_Aim of the exercise_: The number of lines with the string "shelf" in the listing below is all that should be reported.

_Information shown_:
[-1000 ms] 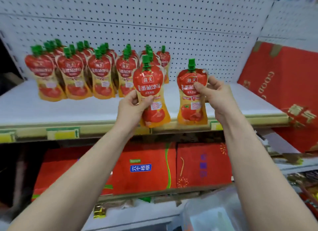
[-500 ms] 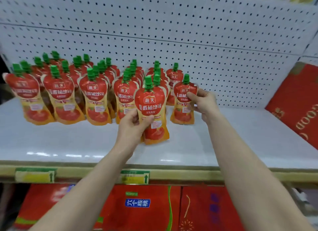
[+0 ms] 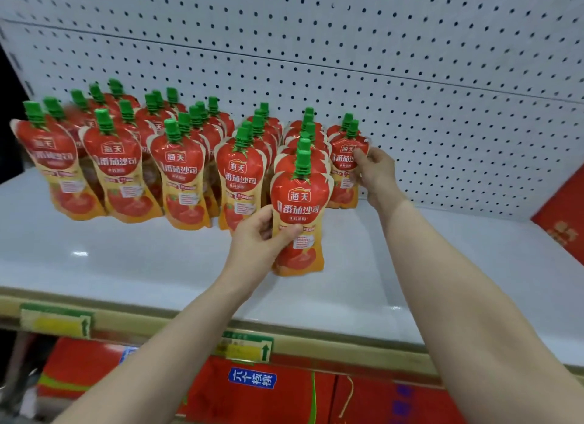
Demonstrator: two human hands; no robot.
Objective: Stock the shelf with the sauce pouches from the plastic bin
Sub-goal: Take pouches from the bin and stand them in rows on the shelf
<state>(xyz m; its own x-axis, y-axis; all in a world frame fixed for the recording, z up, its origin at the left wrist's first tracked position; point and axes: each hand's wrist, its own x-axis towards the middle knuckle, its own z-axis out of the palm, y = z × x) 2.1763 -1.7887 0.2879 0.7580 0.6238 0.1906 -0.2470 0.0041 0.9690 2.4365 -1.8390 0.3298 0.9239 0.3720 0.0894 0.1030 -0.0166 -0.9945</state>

_Solution to this task_: 2